** Exercise aim **
In the material below, find the line with "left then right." and the line with "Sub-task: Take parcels", then output both and every line between them exactly, omitting pictures.

--- START ---

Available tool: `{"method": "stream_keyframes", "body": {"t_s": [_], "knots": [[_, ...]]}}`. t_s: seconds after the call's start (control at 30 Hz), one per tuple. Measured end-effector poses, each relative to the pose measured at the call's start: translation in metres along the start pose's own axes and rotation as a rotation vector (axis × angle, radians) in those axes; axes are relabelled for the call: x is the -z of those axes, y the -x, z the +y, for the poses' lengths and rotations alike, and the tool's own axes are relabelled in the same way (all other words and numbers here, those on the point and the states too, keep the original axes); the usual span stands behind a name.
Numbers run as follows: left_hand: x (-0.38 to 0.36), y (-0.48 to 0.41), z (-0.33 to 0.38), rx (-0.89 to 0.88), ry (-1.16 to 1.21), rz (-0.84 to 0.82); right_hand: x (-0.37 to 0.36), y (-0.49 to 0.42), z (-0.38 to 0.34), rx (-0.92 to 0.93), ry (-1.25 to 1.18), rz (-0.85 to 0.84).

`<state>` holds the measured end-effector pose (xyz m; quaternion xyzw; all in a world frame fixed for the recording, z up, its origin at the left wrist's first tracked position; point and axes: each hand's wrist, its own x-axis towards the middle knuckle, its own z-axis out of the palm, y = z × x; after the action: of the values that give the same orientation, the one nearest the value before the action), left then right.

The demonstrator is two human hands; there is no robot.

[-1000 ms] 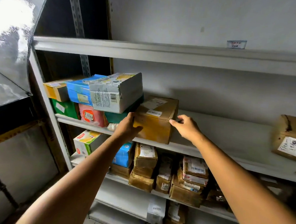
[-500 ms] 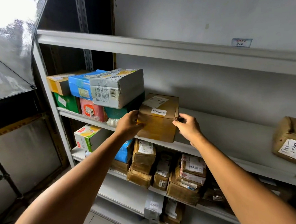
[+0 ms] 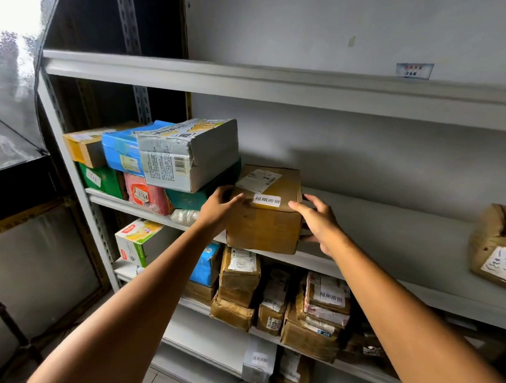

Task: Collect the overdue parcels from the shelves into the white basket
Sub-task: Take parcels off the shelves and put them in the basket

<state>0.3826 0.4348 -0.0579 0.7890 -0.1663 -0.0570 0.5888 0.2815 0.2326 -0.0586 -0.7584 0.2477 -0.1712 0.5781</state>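
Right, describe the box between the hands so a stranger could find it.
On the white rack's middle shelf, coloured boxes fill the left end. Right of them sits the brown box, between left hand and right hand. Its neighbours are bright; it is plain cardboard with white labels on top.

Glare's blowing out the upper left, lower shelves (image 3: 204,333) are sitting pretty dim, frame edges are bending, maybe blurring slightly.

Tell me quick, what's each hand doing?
Left hand: grips the brown cardboard box at its left corner.
Right hand: open, straight fingers against its right side.
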Motion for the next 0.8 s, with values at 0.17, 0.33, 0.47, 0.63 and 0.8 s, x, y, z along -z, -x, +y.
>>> {"method": "stream_keyframes", "body": {"t_s": [0.17,0.33,0.47,0.63,0.8], "knots": [[0.000,-0.009,-0.001,0.088,0.096,-0.042,0.002,-0.002,-0.001,-0.025,-0.057,-0.028],[0.005,-0.001,-0.004,0.091,0.135,-0.072,0.004,0.003,0.004,0.011,-0.064,-0.021],[0.010,0.016,-0.016,0.089,0.166,-0.094,0.006,0.011,0.008,0.056,-0.062,-0.030],[0.015,0.027,-0.017,0.120,0.180,-0.196,0.010,0.020,0.016,0.087,-0.014,-0.058],[0.017,0.032,-0.017,0.132,0.224,-0.252,0.009,0.026,0.018,0.083,0.007,-0.038]]}}
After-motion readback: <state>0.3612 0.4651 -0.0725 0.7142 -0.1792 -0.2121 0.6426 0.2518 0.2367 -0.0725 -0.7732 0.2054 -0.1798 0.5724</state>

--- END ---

** Result **
`<state>` holds the measured end-effector pose (xyz m; quaternion xyzw; all in a world frame fixed for the recording, z up, its origin at the left wrist's first tracked position; point and axes: each hand's wrist, its own x-axis towards the middle knuckle, its own z-axis out of the palm, y = z × x; after the action: of the values that give the same orientation, the one nearest the value before the action), left then right.

The demonstrator is two human hands; there is no robot.

[-1000 ms] 
[-500 ms] 
[+0 ms] 

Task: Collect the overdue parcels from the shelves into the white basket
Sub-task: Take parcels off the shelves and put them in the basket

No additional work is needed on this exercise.